Ma la sua grande passione restò la poesia. Nemico e avversario di preti e di clericali, vedeva il loro l’elemento conservatore, gretto e refrattario che impediva al popolo di trovare sfogo verso quelle idee rivoluzionarie e risorgimentali che portavano l’Italia verso più alti destini.
Nonostante tutto, dopo il 1860, quando ne avrebbe avuto la possibilità, non volle che fosse torto neanche un capello a quei clericali suoi nemici e persecutori.
Volle anzi che i loro nomi fossero ignoti perfino ai suoi figli.
Virtù del perdono, che gli veniva impartito dallo studio dei Vangeli.
Francesco Leo trascorse gli ultimi anni della sua vita, nella villa Leo di Savino. Ubicata a metà tra il centro abitato di Chiaromonte ed il fiume Sinni, questo bellissimo pezzo di terra, diventato per mano di Francesco un po’ orto botanico, un po’ giardino, caratterizzato da un doppio filare di cipressi che si prolungano verso il paese rappresentò l’oasi di tranquillità e di pace voluta da Francesco.
Sull’ingresso di casa, sono ancora scolpite le parole da lui volute: “Amici set ne paucis pateat etiam Fictis” le quali, in buon volgare, vanno così intese: (questa porta sia aperta agli amici, e affinché non siano pochi, anche ai finti amici).
Si spense nel suo paese natio il 1 ottobre 1894 ad 83 anni, spesi tutti nell’amare la patria, la famiglia e le lettere.
All’indomani della sua morte, le spoglie furono composte nella bara con ancora evidenti alle caviglie i segni delle catene borboniche.
Pochi furono gli omaggi resi dai suoi concittadini alla memoria di Francesco Leo.
Soltanto tre anni dopo la sua morte, un gruppo di suoi umili conterranei già emigranti da molto tempo nella lontana Argentina, dedicò alla sua memoria una targa di bronzo con questa scritta:
“ A Francesco Leo, cittadino esemplarissimo, avvocato e poeta venusto, martire del dispotismo. I suoi concittadini residenti al Plata offrono. Buenos-Ayres 1897”
Nel 1903, un altro dono ancora più prezioso e pieno di ossequiosa devozione giunse da quei concittadini lontani (identico dono gli Italiani emigrati in Argentina fecero avere a Giuseppe Garibaldi); un quaderno contenente una lettera (indirizzata al figlio Umberto, sindaco di Chiaromonte, nella quale si magnificano le capacità amministrative dello stesso ed il ricordo del patriottico padre suo Francesco) con apposte le loro firme, sia dei compaesani emigrati a Buenos-Ayres che quelli emigrati a Gualeguychù.
A Francesco Leo Chiaromonte ha dedicato la strada più lunga ed importante del centro storico, sulla quale si affaccia la casa natale.

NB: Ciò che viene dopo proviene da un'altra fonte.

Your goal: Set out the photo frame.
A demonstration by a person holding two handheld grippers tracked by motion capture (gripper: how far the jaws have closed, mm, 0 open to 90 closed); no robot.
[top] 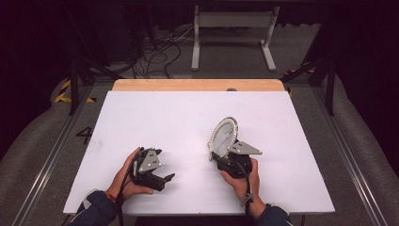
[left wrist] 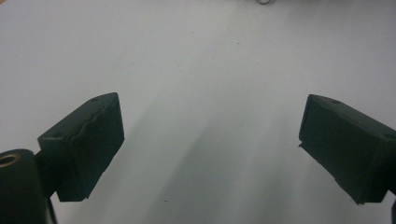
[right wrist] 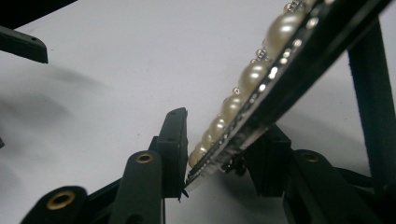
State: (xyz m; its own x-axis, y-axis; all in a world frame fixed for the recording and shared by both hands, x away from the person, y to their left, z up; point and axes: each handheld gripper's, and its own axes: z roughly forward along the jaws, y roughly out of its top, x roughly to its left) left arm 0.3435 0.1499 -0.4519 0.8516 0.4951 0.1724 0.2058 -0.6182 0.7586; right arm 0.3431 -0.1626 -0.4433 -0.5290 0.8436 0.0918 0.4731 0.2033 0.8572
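Note:
An oval frame (top: pixel 225 133) rimmed with pearl beads stands tilted on its edge on the white table (top: pixel 179 117), right of the middle. My right gripper (top: pixel 220 156) is shut on its lower edge. In the right gripper view the pearl rim (right wrist: pixel 254 74) runs up between the jaws of that gripper (right wrist: pixel 224 149), one pad against the beads and one behind the dark back. A black strut (right wrist: pixel 369 93) of the frame rises at the right. My left gripper (top: pixel 164 164) rests at the near left, open, with bare table between its pads (left wrist: pixel 210 144).
A wooden strip (top: pixel 197 84) borders the table's far edge. Beyond it on the floor stand a white metal stand (top: pixel 233 28) and loose cables (top: pixel 155 52). A jaw of the left gripper (right wrist: pixel 23 44) shows far off in the right gripper view.

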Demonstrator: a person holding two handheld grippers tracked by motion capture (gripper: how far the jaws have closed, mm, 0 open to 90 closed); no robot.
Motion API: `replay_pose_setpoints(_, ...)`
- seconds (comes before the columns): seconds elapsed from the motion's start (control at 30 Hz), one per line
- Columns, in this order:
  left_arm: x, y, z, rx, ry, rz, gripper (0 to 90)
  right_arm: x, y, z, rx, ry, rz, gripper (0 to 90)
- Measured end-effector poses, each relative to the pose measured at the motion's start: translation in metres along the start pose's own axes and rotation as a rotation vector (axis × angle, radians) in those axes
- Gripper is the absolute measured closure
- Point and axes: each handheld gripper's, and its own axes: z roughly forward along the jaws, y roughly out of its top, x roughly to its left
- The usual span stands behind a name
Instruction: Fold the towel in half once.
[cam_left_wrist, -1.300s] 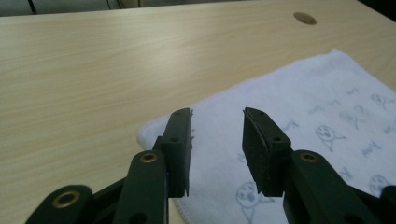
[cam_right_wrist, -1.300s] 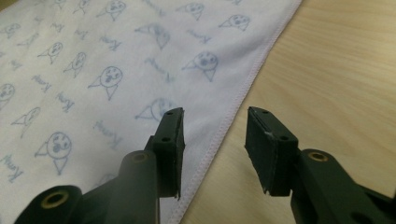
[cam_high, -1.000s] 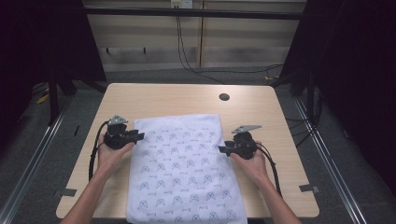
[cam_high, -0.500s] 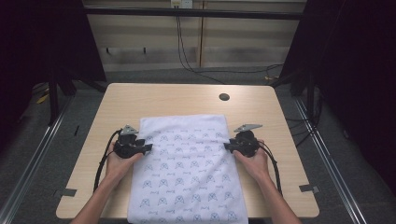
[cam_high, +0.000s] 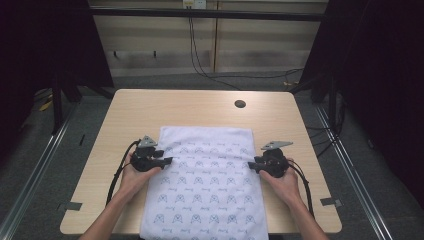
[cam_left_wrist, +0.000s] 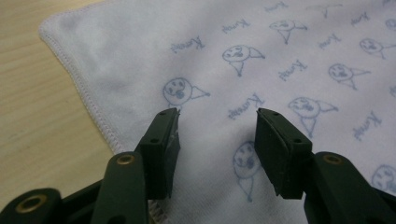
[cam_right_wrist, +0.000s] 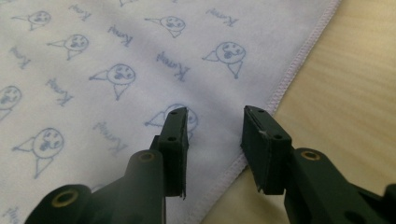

Anche il comune di San Severino Lucano, ha dedicato a Francesco una piazza.
Nel 2004, Eduardo Leo, erede di questa importante famiglia, ha tramandato ai posteri uno splendido libro: “I Leo di Chiaromonte”.
Dedicato alla memoria dei propri avi, ai posteri e ai cittadini di Chiaromonte, Eduardo ha ricostruito e raccontato la storia di questa famiglia che per più di un secolo ha contribuito ha rendere grande l’immagine di Chiaromonte, «affinché – scrive Eduardo – non si perda la memoria della loro storia e delle persone che la scrissero».